VLPs required TLR4 signaling to induce synthesis of IL-12 p40, IL-12 p70, and IL-10
TLRs contribute to the antifungal defense mechanism in Drosophila and to antibacterial defense mechanisms in humans. Neutralization experiments were performed to examine the role of these receptors in the signal transduction triggered by EV71 VLPs in DCs. Neutralizing Abs were used to block the TLR2 and TLR4 receptors on the surface of DCs before they were treated with EV71 VLPs. The addition of an anti-TLR4 mAb to DCs significantly decreased the ability of EV71 VLPs (10 µg/mL) to enhance IL-12 p40, IL-12 p70, and IL-10 production by approximately 48%, 68%, and 41%, respectively, whereas the addition of an anti-TLR2 mAb failed to inhibit the increased production of IL-12 p40, IL-12 p70, and IL-10 after exposure to EV71 VLPs (Figure 6A). We also used an anti-TLR4 neutralized mAb to perform EV71 VLP binding assays in DCs. We found that anti-TLR4 mAbs partially inhibited EV71 VLP binding to DCs (Figure 6B). To further confirm that EV71 VLPs utilized TLR4, we tested whether EV71 VLPs could active HEK293 cells expressing functional TLR4 by assessing IL-8 production. The upregulation of IL-8 gene transcription is known to involve the activation of the NF-κB signaling pathway. Thus, we next analyzed the capacity of EV71 VLPs or LPS to induce IL-8 production by transfected HEK293 cells (Figure 6C). TLR4- or TLR4/MD2-transfected HEK293 cells produced IL-8 in response to EV71 VLPs or LPS. However, medium alone did not induce significant IL-8 production from HEK293 cells transfected with TLR4 or TLR4/MD2. Thus, these results suggested that TLR4 was involved in EV71 VLP binding and regulated IL-12 p40, IL-12 p70, and IL-10 expression in DCs. To rule out the possibility of endotoxin contamination in EV71 VLPs, we used proteinase K to degrade the EV71 VLPs because proteinase K exhibits broad substrate specificity and degrades many proteins . The results clearly indicated that while EV71 VLPs effectively induced the production of IL-12 p70, IL-12 p40, and IL-10 in DCs, prior treatment of EV71 VLPs with proteinase K blocked their ability to induce the production of IL-12 p70, IL-12 p40, or IL-10 (Figure 6D). Treatment of LPS (positive control) with proteinase K failed to affect the ability of LPS to induce the production of IL-12 p70, IL-12 p40, and IL-10 by DCs. This result indicated that the EV71 VLPs were not contaminated with endotoxin and suggested that TLR4 was required for EV71 VLP-mediated stimulation of the expression of IL-12 p40, IL-12 p70, and IL-10.
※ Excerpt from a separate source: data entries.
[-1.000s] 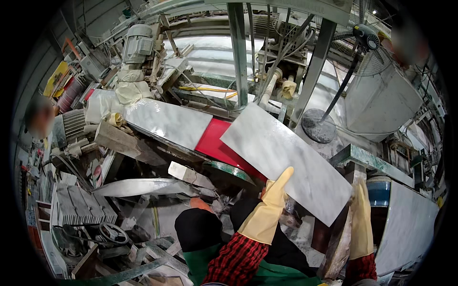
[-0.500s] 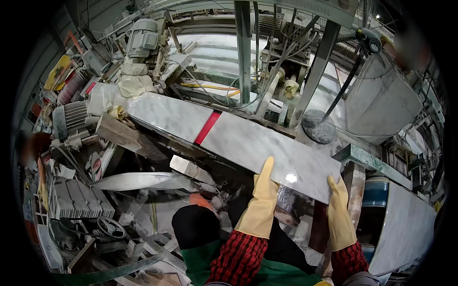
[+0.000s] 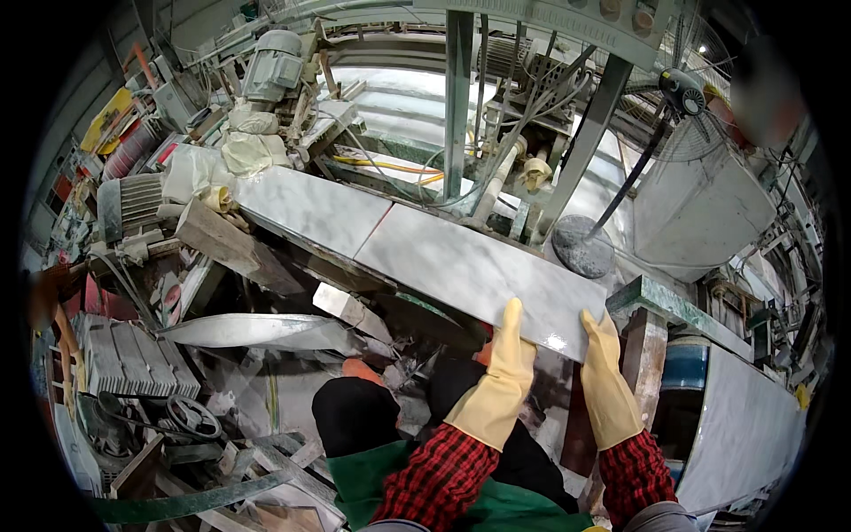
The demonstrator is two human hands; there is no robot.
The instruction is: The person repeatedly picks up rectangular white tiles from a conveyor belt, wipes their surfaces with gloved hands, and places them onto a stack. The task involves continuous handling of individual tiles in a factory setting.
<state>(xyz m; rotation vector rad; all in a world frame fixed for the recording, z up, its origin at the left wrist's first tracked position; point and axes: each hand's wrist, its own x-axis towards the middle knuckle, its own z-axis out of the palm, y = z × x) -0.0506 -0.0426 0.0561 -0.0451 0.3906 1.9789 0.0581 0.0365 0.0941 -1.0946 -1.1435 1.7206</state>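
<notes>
Grey-veined slab (image 3: 474,266): left hand (image 3: 508,355) grasps its near edge, right hand (image 3: 605,359) its right end; matching panel (image 3: 310,208) lies left.

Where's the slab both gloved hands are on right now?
Head view, right of centre: the slab lies end to end with another slab on its left, left hand at its near edge, right hand at its right end.

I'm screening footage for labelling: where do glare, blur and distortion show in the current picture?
Head view: a bright glare spot between left hand and right hand, on the marble-patterned slab; head view: smudged blur near both side rims; head view: fisheye bending toward the rim.
</notes>
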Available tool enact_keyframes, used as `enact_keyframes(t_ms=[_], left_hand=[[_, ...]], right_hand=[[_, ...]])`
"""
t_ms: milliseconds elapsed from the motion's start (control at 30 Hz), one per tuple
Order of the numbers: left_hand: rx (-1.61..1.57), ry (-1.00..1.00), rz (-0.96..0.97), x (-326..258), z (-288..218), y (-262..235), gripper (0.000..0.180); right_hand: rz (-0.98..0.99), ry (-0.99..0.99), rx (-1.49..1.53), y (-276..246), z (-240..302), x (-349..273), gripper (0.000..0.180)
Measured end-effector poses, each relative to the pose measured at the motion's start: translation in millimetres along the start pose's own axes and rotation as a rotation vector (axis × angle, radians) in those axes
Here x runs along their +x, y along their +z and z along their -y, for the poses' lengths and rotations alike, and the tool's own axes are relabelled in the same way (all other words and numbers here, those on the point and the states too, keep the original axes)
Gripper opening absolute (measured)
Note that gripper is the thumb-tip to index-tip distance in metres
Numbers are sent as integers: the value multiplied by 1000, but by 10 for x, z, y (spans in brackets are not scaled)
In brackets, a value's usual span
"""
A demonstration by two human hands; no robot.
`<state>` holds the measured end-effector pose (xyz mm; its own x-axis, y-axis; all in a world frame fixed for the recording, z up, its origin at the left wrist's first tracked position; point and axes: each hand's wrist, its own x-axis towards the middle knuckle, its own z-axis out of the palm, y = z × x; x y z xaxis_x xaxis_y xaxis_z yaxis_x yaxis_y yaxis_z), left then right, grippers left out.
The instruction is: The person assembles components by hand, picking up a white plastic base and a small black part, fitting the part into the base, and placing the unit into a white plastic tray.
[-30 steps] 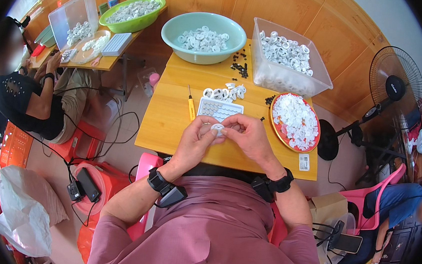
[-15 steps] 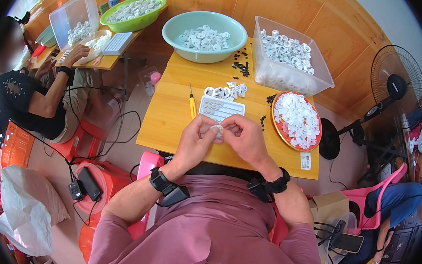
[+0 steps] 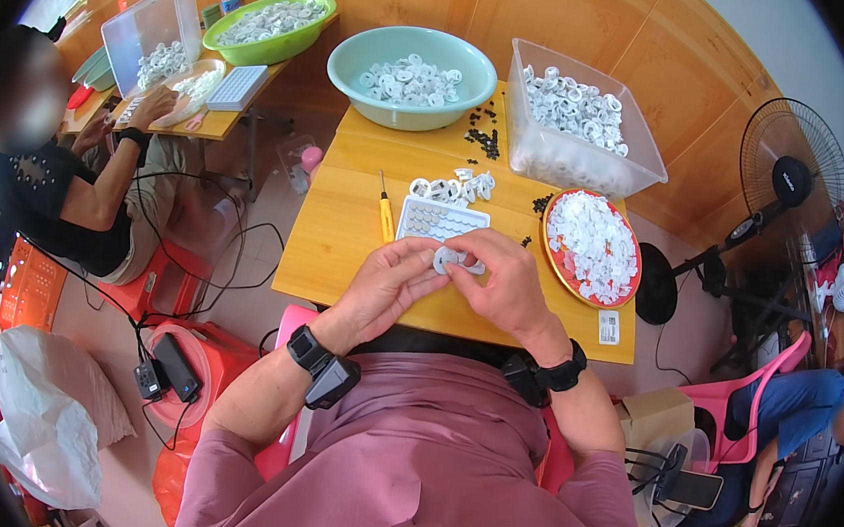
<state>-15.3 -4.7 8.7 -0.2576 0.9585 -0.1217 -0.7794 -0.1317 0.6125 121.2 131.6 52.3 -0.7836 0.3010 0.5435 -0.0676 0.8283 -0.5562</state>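
Observation:
Above the front of the wooden table, my left hand (image 3: pixel 386 282) holds a small round white plastic part (image 3: pixel 445 260) at its fingertips, palm turned partly up. My right hand (image 3: pixel 501 282) pinches the same part from the other side, its thumb and fingers closed around the edge. Just beyond my fingers lies a white tray (image 3: pixel 428 220) with rows of small compartments. Left of the tray is a yellow-handled screwdriver (image 3: pixel 387 216), its tip pointing away. Behind the tray sits a small heap of white ring-shaped parts (image 3: pixel 454 187).
A pale green basin (image 3: pixel 407 112) and a clear plastic bin (image 3: pixel 591 163) hold white parts at the table's back. At right stands a red plate (image 3: pixel 554 247) of white pieces. Small black pieces (image 3: pixel 490 141) are scattered between. A fan (image 3: pixel 793 178) stands right; a person (image 3: pixel 77 188) works at left.
My hands have turned and spread slightly, so the round white part shows more of its face. The left fingers have straightened somewhat. The view has shifted a little.

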Motion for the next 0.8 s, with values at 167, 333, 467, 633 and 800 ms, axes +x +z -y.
enact_keyframes(t_ms=[167,333,467,633,800], left_hand=[[5,-10,7,-3,12,-20,21],[-9,-30,19,8,18,-33,21],[-29,-44,33,3,23,-48,24],[-33,-58,49,-13,20,-65,36],[-10,-60,4,-29,19,-14,40]], right_hand=[[-25,-129,-171,-45,61,22,20],[-10,-173,-209,-76,88,21,21],[0,-174,-188,-82,105,15,21],[-3,-207,-172,-59,111,3,21],[-25,-220,-169,-36,69,-32,21]])
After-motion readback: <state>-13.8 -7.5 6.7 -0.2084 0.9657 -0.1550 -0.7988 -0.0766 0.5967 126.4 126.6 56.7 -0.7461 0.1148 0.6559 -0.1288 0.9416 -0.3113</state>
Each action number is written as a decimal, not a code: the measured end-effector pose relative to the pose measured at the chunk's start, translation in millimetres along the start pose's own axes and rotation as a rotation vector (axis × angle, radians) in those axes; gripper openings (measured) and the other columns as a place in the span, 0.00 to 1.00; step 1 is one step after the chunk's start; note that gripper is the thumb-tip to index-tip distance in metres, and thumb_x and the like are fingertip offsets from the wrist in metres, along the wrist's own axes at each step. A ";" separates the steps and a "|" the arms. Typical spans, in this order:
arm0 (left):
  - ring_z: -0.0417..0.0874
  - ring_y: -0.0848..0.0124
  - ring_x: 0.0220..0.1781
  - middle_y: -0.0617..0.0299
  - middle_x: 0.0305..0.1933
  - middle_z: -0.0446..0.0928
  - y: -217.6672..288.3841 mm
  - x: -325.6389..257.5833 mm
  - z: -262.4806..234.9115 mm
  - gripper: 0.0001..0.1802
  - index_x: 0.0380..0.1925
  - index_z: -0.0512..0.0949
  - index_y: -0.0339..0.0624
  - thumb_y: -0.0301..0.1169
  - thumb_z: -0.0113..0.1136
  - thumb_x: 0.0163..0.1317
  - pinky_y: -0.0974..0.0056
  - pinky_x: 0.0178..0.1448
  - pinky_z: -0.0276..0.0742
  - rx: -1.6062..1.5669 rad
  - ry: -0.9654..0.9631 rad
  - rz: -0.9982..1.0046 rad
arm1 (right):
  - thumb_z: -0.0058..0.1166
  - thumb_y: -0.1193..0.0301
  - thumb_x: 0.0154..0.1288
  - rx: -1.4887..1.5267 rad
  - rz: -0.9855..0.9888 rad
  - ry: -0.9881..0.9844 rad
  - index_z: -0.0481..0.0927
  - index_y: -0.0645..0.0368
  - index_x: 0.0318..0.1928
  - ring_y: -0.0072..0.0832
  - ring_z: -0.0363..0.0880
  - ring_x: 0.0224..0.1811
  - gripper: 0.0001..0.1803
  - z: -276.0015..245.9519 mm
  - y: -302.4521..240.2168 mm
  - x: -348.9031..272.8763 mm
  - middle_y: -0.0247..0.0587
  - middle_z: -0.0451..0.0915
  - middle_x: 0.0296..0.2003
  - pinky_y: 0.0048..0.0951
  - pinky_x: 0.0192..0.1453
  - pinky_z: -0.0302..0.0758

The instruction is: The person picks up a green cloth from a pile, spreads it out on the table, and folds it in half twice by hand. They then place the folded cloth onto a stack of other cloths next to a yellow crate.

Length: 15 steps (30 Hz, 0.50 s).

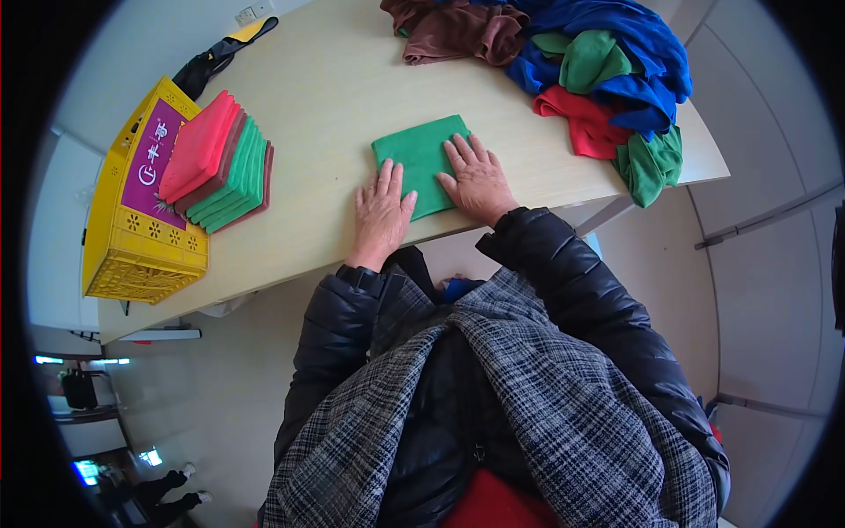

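A green cloth [417, 151], folded into a flat square, lies on the pale table near its front edge. My left hand [382, 211] rests on the cloth's left edge, fingers stretched out. On its right side lies my right hand [478, 179], flat with the fingers a little apart. Neither hand grips anything. To the left stands a stack of folded cloths [224, 167] in red, brown and green, leaning against a yellow crate.
The yellow plastic crate [167, 231] with a purple panel stands at the table's left end. A loose heap of blue cloths [647, 53], with green and red ones, lies far right. Crumpled brown cloths [462, 33] lie beside it. A black strap [220, 62] lies behind the crate.
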<state>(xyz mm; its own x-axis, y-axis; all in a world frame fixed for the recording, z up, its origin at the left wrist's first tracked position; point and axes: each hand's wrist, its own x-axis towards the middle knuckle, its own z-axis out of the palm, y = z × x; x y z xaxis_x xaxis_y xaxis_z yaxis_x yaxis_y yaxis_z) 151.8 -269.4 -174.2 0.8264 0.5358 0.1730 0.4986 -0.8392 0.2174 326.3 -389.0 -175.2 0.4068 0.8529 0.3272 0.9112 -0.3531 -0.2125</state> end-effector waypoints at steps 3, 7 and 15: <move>0.54 0.55 0.80 0.54 0.80 0.52 3.1 2.3 -1.9 0.34 0.75 0.56 0.43 0.48 0.42 0.76 0.40 0.78 0.50 0.000 0.013 0.005 | 0.44 0.50 0.73 0.006 0.018 0.010 0.64 0.59 0.71 0.48 0.57 0.75 0.35 -2.5 8.5 -1.1 0.49 0.61 0.73 0.49 0.75 0.56; 0.56 0.56 0.79 0.54 0.80 0.52 -4.8 -3.9 -0.3 0.34 0.74 0.56 0.42 0.48 0.43 0.75 0.41 0.77 0.52 0.053 0.027 -0.015 | 0.44 0.52 0.74 0.055 0.018 -0.019 0.62 0.59 0.72 0.49 0.57 0.75 0.34 -4.5 2.3 -1.4 0.49 0.60 0.74 0.50 0.76 0.55; 0.61 0.55 0.76 0.52 0.79 0.55 -1.7 -11.8 -0.4 0.35 0.72 0.61 0.39 0.49 0.46 0.73 0.42 0.75 0.55 0.078 0.131 -0.021 | 0.50 0.55 0.70 -0.047 -0.025 -0.071 0.65 0.61 0.70 0.49 0.58 0.74 0.34 -19.1 -9.7 0.6 0.49 0.63 0.72 0.53 0.76 0.54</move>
<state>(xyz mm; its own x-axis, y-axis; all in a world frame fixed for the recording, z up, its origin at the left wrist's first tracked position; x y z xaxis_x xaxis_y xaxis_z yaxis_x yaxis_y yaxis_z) 141.0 -274.2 -176.3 0.7768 0.5569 0.2939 0.5386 -0.8294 0.1483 318.9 -392.4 -155.3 0.3798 0.8862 0.2654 0.9237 -0.3477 -0.1608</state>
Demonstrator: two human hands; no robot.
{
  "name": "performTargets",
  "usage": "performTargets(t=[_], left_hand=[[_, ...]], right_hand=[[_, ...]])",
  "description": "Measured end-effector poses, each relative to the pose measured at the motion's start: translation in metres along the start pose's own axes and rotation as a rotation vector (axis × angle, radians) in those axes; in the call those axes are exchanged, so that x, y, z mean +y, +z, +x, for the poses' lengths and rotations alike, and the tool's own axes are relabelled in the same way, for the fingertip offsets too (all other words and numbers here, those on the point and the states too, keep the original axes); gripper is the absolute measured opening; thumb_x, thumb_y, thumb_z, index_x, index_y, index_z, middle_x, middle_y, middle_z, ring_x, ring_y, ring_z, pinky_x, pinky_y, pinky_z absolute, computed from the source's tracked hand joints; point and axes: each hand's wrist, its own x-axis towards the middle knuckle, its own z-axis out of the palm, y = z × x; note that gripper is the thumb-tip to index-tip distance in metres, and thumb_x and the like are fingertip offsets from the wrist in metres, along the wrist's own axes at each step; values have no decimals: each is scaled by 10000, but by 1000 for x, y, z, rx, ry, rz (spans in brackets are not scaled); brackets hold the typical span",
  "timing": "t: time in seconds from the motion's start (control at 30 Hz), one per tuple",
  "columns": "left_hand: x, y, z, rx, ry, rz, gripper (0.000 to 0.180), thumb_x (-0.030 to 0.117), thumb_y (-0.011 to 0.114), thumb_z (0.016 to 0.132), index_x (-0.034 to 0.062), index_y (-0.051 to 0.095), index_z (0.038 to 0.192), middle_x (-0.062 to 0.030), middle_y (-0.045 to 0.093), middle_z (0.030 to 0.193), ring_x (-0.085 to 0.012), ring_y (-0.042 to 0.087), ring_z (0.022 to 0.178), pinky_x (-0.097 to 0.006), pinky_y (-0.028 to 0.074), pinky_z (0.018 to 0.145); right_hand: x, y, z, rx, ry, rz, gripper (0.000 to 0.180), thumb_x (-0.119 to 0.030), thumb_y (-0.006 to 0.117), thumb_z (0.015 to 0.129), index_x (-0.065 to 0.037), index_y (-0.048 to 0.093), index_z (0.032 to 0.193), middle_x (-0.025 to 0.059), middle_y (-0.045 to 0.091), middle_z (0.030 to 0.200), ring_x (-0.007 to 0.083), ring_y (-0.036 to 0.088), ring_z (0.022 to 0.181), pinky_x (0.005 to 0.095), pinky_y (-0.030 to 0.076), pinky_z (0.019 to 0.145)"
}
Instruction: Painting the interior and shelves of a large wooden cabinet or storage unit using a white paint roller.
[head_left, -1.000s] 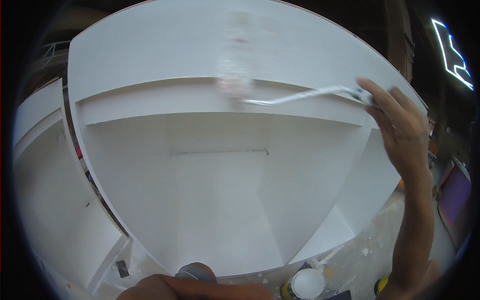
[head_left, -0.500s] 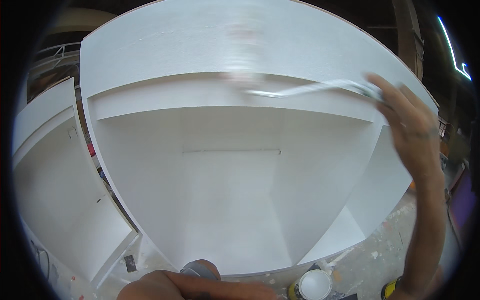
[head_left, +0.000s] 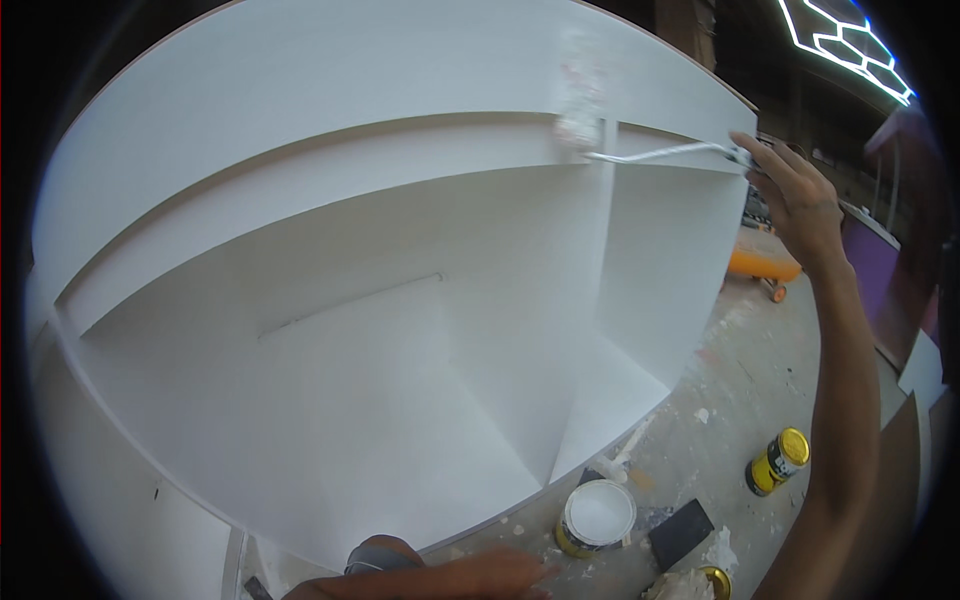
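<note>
My right hand (head_left: 795, 195) is raised at the upper right, its fingers closed around the handle of a paint roller (head_left: 580, 95). A thin bent metal rod runs left from the grip to the roller's fluffy sleeve, which is blurred. The sleeve lies against the upper front panel of a large white cabinet (head_left: 330, 70), at the right part of that panel. Low in front of the cabinet, my left hand (head_left: 505, 574) ends a forearm crossing the bottom edge. Its fingers are blurred, and I cannot tell whether they hold anything.
An open can of white paint (head_left: 600, 515) stands on the spattered floor by the cabinet's base. Near it lie a dark flat piece (head_left: 682, 534) and a yellow-and-black can (head_left: 778, 461). Behind the right arm are an orange wheeled machine (head_left: 763, 264) and a purple panel (head_left: 870, 250).
The view has swung to the right. My right hand has carried the roller rightward along the upper panel. More of the floor and its cans shows; the left arm stays low.
</note>
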Motion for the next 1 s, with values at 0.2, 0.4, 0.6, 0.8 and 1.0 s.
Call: performTargets(t=[0.2,0.4,0.6,0.8,1.0], left_hand=[[1,2,12,-20,17,-7,563,456,477,1031,96,430,1460,-204,659,1180,-400,639,1087,-510,504,938],[0,0,4,0,22,0,584,478,483,1028,76,433,1449,-201,659,1196,-399,647,1067,-509,519,908],[-4,9,16,31,51,26,572,477,470,1034,83,438,1447,-201,648,1225,-396,636,1099,-510,517,918],[-2,-3,29,-54,-1,-14,568,479,466,1034,102,438,1458,-208,635,1248,-404,623,1125,-498,511,936],[-30,-3,10,-66,-49,-76,586,499,473,1025,127,431,1476,-223,638,1225,-422,625,1093,-506,504,936]], right_hand=[[7,5,-14,-1,17,17,418,-196,622,966,-291,608,1372,50,657,882,248,638,804,399,531,758],[36,9,-92,-111,383,159,465,-111,607,979,-208,564,1432,93,694,1209,251,687,1022,374,529,912],[-122,58,-123,-30,535,563,526,-93,439,1035,-91,351,1553,211,556,1402,345,548,1298,420,422,1107],[-214,88,-132,33,598,888,503,-101,456,1028,63,381,1497,282,491,1460,355,518,1341,387,394,1113],[-347,98,-294,-306,1111,970,485,-70,451,1014,91,398,1469,310,512,1415,393,537,1311,422,407,1097]])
(A) Human DCs were pre-incubated with 20 µg/mL of anti-TLR2, anti-TLR4, or IgG2a (as an isotype control) separately for 1 h and were then challenged with EV71 VLPs (10 µg/mL) for 16 h. The control was not treated with EV71 VLPs. Supernatants from the cell cultures were collected to determine levels of IL-12 p70, IL-12 p40, and IL-10. Significant differences in the levels of cytokines produced by DCs treated with Abs and those treated with IgG2a are indicated by asterisks (*p<0.05). (B) Human DCs were pre-incubated with 20 µg/mL of anti-TLR4 mAb or IgG2a (as an isotype control) separately for 1 h and were then treated with 10 µg/mL EV71 VLPs for 30 min on ice to allow binding to the cell surface. Surface-bound EV71 VLPs were measured with flow cytometry through immunostaining with anti-EV71 monoclonal antibodies. The control cells (no VLPs; dotted line) were stained with the same primary antibody followed by a secondary antibody. The bar diagram shows the MFI with statistics for the anti-TLR4 mAb effect on binding of EV71 VLPs to DCs. (C) HEK293 cells were transfected with control plasmids, TLR4, or TLR4+MD2. The transfected cells were stimulated with medium alone, LPS (50 ng/mL), or EV71 VLP (10 µg/mL) for 24 h, and IL-8 protein in the supernatants was measured by ELISA. This experiment was repeated three times with similar results. (D) Proteinase K-treated EV71 VLPs abrogated the production of IL-12 p70, IL-12 p40, and IL-10 by DCs. Human DCs were incubated with medium alone (Control), proteinase K (10 ng/mL), EV71 VLPs (10 µg/mL), proteinase K-treated EV71 VLPs, LPS (100 ng/mL), or proteinase K-treated LPS for 24 h. At the end of the incubation time, the production of IL-12 p70, IL-12 p40, and IL-10 was analyzed by ELISA. Representative data from three different donors with similar results are shown. Values represent the means ± SEs of triplicate samples, and asterisks indicate statistically significant differences (*, P<0.05).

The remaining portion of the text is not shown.